Data provided:
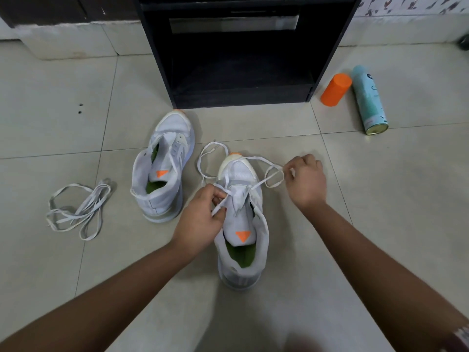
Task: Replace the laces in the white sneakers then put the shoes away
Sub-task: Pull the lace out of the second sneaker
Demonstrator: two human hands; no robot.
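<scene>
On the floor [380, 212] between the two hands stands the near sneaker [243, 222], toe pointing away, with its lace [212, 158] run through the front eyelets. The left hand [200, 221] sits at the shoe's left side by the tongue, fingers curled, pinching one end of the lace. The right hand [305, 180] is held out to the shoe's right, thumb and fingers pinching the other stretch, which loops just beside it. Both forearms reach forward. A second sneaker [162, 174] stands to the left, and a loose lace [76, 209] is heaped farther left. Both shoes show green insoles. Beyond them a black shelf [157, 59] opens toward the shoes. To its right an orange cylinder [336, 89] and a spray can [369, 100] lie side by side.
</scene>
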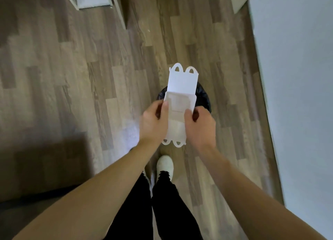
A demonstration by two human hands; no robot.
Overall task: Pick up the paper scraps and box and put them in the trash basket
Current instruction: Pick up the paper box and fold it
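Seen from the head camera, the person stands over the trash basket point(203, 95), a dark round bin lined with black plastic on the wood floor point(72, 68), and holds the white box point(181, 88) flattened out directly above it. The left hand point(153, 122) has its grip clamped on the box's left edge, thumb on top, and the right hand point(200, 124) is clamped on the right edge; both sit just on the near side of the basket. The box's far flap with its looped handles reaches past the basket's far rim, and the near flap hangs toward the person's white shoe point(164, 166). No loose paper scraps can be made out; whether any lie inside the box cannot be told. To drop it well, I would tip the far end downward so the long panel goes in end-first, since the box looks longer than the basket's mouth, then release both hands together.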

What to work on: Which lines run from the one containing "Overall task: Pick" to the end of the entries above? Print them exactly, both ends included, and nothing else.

Solution for this task:
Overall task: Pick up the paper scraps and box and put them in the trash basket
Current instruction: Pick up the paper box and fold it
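Seen from the head camera, the person stands over the trash basket point(203, 95), a dark round bin lined with black plastic on the wood floor point(72, 68), and holds the white box point(181, 88) flattened out directly above it. The left hand point(153, 122) has its grip clamped on the box's left edge, thumb on top, and the right hand point(200, 124) is clamped on the right edge; both sit just on the near side of the basket. The box's far flap with its looped handles reaches past the basket's far rim, and the near flap hangs toward the person's white shoe point(164, 166). No loose paper scraps can be made out; whether any lie inside the box cannot be told. To drop it well, I would tip the far end downward so the long panel goes in end-first, since the box looks longer than the basket's mouth, then release both hands together.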

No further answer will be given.